PEORIA, Ill.—A former CEO who said he acted only to help members, Charles Juska, has been sentenced to three years in federal prison for fraudulent loan practices that cost the business more than a half-million dollars.
Last May Juska, who formerly led Tazewell County School Employees CU, was found guilty of 11 counts of bank fraud, misapplication of credit union funds and false entry to credit union records. He was acquitted on seven charges.
The Pekin Daily Times reported that U.S. District Judge James Shadid said Juska is not "a bad man" and didn't profit from his crimes, adding that since the credit union's board of directors suspected his activities for at least two years, "Some of this could've been headed off."
That's in part why Shadid handed Juska about half of the minimum punishment that federal sentence guidelines called for in his case, the Times reported.

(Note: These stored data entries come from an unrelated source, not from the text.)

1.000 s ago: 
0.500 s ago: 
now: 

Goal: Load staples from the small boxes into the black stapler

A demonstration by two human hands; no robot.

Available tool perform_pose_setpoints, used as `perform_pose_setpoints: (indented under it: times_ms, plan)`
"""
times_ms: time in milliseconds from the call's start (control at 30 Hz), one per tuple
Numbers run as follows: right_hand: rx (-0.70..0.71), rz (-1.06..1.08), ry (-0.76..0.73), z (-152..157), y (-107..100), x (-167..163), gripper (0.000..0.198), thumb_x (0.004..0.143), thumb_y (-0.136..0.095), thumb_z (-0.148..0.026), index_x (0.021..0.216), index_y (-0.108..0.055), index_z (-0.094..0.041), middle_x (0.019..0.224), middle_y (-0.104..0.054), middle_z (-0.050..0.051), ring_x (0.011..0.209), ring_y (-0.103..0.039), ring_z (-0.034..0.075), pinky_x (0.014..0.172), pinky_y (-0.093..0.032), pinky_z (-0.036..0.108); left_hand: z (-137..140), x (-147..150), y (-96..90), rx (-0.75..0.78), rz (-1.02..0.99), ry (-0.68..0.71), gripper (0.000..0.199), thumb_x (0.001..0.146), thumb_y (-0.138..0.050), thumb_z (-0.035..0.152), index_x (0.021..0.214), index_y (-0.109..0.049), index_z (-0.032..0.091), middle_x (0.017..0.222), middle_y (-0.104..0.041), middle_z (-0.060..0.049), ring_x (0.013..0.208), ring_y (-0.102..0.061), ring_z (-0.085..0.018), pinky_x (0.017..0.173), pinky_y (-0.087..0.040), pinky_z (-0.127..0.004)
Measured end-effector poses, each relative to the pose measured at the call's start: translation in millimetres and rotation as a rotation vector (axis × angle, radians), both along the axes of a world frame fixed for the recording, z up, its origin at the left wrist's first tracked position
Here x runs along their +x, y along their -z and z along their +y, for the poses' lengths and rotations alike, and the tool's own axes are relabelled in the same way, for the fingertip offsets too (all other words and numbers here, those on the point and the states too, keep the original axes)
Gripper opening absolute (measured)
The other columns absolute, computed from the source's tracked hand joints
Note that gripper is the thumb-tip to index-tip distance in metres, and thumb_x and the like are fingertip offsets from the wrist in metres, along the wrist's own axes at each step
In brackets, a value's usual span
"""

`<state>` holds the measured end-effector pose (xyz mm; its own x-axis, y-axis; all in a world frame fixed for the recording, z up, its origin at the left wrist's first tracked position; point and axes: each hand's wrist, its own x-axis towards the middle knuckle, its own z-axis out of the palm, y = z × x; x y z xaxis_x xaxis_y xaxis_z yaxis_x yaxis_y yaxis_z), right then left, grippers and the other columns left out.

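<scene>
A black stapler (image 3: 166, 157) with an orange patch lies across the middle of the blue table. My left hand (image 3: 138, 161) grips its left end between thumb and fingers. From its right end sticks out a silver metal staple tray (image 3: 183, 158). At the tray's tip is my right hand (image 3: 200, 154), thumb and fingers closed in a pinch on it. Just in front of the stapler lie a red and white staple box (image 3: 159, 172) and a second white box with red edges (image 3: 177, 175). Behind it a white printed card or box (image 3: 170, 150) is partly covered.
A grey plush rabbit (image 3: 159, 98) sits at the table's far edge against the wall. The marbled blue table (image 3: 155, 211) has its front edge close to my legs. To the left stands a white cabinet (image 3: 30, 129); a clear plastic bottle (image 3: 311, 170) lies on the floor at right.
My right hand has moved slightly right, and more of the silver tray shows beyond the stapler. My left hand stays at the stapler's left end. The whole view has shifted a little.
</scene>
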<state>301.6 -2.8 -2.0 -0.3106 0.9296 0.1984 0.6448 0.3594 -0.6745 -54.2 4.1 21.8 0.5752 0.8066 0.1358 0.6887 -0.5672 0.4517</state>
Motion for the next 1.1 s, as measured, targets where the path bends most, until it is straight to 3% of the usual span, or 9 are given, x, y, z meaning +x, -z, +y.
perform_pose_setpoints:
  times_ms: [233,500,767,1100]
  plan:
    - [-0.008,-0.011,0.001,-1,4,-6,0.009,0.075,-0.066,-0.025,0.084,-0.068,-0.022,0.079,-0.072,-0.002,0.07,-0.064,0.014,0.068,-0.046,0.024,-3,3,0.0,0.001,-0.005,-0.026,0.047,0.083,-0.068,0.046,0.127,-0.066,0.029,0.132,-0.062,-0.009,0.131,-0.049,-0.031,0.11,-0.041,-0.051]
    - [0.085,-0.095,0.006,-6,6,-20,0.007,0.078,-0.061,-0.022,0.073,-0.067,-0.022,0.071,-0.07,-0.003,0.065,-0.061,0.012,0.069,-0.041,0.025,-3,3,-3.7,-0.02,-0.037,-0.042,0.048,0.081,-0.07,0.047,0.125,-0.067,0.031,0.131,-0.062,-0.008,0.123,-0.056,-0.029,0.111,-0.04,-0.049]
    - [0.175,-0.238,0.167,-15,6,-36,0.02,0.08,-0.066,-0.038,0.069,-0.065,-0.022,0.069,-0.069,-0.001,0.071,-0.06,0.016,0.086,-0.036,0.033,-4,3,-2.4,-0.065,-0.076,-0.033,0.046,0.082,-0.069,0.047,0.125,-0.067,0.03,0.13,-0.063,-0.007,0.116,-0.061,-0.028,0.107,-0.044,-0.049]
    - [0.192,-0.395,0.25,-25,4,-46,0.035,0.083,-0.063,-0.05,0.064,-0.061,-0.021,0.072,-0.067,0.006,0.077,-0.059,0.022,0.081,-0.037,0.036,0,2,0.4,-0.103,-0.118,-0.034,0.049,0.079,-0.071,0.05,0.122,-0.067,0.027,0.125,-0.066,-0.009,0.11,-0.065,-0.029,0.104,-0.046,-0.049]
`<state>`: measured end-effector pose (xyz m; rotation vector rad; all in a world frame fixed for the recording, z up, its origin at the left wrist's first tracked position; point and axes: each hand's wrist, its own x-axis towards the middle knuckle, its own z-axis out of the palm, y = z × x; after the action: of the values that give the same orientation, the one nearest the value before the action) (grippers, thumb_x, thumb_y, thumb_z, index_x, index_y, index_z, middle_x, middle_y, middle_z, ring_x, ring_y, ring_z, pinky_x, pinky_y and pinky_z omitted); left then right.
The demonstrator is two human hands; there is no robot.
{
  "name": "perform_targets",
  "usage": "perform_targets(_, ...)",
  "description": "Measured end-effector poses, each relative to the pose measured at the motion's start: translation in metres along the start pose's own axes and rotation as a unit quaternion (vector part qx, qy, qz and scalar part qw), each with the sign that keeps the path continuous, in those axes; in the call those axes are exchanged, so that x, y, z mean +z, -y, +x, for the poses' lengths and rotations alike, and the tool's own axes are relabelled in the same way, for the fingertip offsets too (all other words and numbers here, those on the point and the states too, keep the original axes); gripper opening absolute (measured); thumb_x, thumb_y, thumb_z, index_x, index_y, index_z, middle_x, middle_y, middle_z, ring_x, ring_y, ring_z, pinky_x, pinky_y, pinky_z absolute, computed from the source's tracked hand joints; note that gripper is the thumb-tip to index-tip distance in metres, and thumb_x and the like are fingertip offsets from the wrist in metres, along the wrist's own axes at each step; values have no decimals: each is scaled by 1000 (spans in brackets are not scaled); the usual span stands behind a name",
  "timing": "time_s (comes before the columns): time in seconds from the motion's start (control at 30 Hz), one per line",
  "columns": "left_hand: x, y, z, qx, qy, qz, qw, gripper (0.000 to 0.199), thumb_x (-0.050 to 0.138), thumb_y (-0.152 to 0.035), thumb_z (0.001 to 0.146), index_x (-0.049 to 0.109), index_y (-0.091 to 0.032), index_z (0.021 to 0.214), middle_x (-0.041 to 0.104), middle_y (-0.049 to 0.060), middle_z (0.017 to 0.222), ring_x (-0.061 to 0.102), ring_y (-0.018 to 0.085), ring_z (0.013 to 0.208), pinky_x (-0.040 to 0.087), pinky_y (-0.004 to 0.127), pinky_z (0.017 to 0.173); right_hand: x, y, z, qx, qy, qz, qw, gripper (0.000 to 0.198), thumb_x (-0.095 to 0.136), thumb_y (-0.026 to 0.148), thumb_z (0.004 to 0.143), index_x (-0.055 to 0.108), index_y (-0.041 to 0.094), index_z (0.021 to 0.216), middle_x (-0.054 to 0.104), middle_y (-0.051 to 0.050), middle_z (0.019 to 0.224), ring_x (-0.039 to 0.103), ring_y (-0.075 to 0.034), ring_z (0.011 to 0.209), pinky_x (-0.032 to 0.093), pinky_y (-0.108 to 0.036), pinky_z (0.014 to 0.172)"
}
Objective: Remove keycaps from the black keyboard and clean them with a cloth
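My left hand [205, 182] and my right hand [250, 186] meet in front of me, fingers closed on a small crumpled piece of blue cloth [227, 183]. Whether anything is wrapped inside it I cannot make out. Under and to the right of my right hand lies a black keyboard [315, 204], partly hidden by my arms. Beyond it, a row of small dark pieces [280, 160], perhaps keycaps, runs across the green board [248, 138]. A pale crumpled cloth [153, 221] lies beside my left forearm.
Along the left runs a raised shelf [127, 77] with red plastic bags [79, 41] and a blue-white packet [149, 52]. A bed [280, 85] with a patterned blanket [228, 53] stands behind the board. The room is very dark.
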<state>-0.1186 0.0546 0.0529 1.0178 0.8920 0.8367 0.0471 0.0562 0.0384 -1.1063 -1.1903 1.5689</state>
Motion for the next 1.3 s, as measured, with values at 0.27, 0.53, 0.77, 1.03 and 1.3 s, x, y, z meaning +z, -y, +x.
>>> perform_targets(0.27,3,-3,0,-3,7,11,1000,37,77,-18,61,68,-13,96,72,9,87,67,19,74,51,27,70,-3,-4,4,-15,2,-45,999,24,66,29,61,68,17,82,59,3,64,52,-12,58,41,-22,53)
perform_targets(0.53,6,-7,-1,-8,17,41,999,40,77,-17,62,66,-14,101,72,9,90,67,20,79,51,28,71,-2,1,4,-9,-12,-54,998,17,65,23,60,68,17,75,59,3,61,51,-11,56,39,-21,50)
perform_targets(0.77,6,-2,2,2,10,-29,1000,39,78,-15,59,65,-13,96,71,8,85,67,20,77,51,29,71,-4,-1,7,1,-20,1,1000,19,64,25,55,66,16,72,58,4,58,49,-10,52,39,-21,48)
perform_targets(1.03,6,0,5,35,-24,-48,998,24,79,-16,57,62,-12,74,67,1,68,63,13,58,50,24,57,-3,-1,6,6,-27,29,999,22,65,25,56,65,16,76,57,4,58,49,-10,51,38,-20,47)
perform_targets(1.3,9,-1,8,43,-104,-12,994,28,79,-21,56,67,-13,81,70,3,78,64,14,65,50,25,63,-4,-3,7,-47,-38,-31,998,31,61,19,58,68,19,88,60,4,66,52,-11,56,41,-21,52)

The Times noted that Shadid said Juska will go to prison, however, "because Americans have lost faith in many of the institutions" in which they entrust their savings, and those who abuse that faith must be punished.
Juska’s defense attorney said his client committed the crimes because he "thought of himself as the rule keeper who could make his own" over the last five of the 17 years he served as president of the CU, the Times reported.
Juska’s crimes took place between 2005 and 2010. Over the five-year period involved, Juska fraudulently issued and extended loans and covered members defaults by opening loans in other members’ names without their knowledge. He concealed delinquent loans from the credit union’s board and regulators, according to investigators
Juska was fired in 2010 and indicted in 2014.